Though health officials were recommending that only those who ate a potentially tainted strawberry/blueberry treat receive the immune serum globulin, some parents were not taking any chances. At Ramona Elementary School in Los Angeles, one of three schools where county and school nurses joined forces to provide 500 inoculations, parent Brenda Pineda said it didn’t matter what her 11-year-old daughter told her.

“She doesn’t like shots, so she will say no, she did not eat it,” said Pineda as daughter Joanna shifted from foot to foot while waiting in the school auditorium. “I’d rather her be safe.”

Today, six more clinics will open, followed by eight more next week. The shots can cost up to $18 apiece. The corporate parent of the company that processed the offending strawberries has offered to pay for all shots given in Los Angeles.

The hepatitis scare broke Tuesday when authorities announced that 9,000 children and others in Los Angeles had eaten a dessert made from the same batch of strawberries implicated in a hepatitis outbreak in Michigan, where more than 175 cases have been reported. So far, no cases have been reported here, but the usual two-week period between exposure and the onset of symptoms is only half over.
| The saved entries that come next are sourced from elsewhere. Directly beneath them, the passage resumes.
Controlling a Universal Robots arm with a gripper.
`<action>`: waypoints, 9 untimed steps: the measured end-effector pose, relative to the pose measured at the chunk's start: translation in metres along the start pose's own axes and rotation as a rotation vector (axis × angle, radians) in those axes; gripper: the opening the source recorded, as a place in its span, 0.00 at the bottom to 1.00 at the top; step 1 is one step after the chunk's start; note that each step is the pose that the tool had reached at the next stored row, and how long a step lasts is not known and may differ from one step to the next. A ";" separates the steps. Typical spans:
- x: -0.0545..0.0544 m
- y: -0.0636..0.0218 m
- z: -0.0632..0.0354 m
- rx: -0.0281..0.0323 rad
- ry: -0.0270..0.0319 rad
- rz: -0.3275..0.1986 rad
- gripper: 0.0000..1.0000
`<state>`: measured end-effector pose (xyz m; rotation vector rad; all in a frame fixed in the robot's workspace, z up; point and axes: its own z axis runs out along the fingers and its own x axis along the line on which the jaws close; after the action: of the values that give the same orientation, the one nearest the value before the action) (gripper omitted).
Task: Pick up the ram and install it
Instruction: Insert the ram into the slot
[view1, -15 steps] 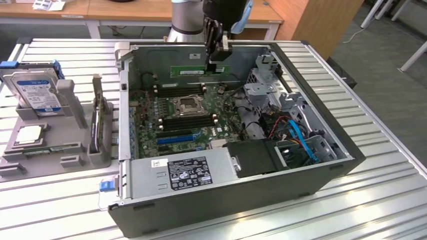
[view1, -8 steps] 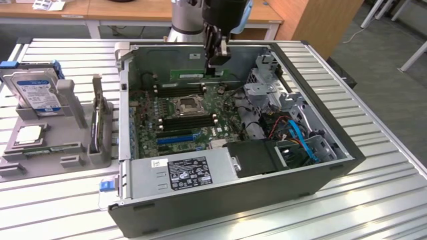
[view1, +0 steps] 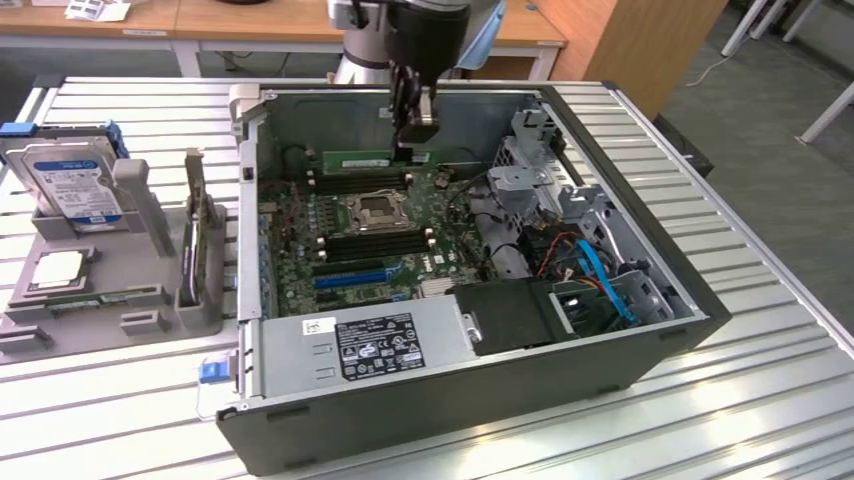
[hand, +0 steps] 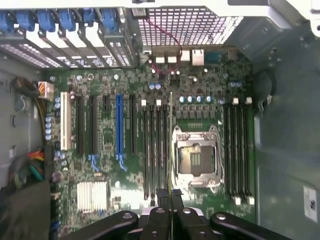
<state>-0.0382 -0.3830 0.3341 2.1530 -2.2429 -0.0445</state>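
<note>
as the ram (view1: 358, 158) juts toward the exterior view's left from the gripper (view1: 418, 138), which pinches one end, its long axis runs along the slots (hand: 155, 150). the wrist view has it edge-on, between slots and socket (hand: 197, 155); the exterior view shows its green face, above the board (view1: 296, 235).

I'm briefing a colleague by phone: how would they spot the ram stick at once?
Look inside the open computer case on the slatted metal table, where the gripper hangs above the motherboard. The ram is the long, thin green stick clamped in that gripper. Unlike the black slots below, it is held up off the board, standing on edge.
</note>
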 end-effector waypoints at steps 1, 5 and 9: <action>0.000 0.0002 0.0019 0.0000 0.0000 0.000 0.12; 0.000 -0.0001 0.0091 0.0000 0.0001 0.000 0.12; 0.001 -0.0004 0.0165 0.0000 0.0000 0.001 0.12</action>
<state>-0.0385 -0.3836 0.3177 2.1520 -2.2438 -0.0444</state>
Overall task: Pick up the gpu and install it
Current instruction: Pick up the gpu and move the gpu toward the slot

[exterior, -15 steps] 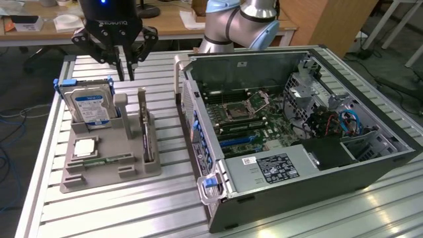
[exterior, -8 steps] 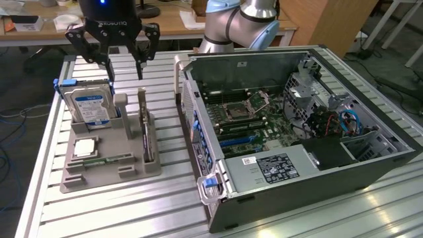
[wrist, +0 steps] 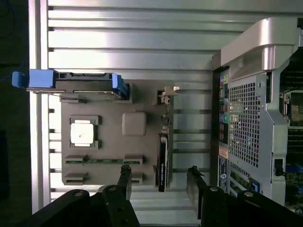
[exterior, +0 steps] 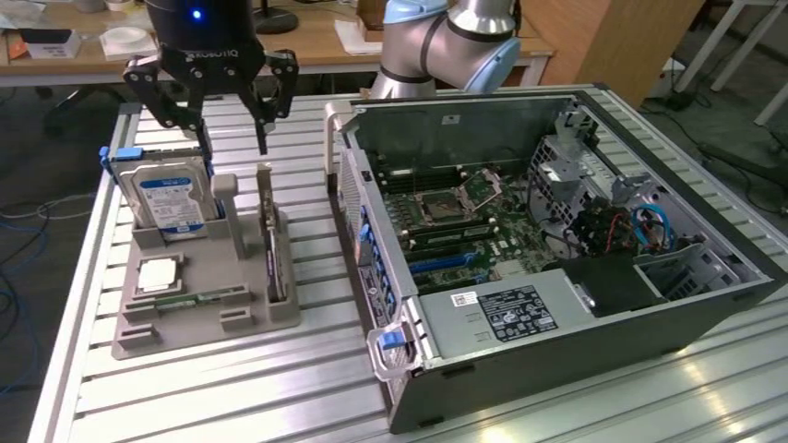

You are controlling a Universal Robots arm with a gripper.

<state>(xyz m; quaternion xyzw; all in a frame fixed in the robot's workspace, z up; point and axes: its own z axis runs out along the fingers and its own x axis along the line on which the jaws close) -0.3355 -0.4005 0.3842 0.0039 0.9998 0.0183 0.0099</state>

In other developments Thursday:

About 1,000 children in Georgia also received shots Thursday. In Michigan, health officials were trying to track down 1,400 people who attended a Special Olympics event March 22 which featured strawberry shortcake made with the suspect berries.

The federal Food and Drug Administration on Thursday offered a few more details about the possibility that strawberries from Andrew & Williamson Sales Co., the San Diego food processor that sliced, washed and froze the berries a year ago, had also found their way into some commercial products.

Frozen strawberries from the firm were apparently used in jams, jellies, pies and frozen daiquiri mix, said Jim O’Hara, an FDA spokesman. In some cases, such products have been located and recalled as part of Andrew & Williamson’s voluntary recall of the berries.

“In all likelihood, these products would have been consumed some time ago,” O’Hara said.

Officials reiterated that hepatitis A is a relatively mild form of the virus, particularly with children.

Los Angeles County disease control director Shirley L. Fannin said the virus is reported only about 10 percent of the time it is contracted.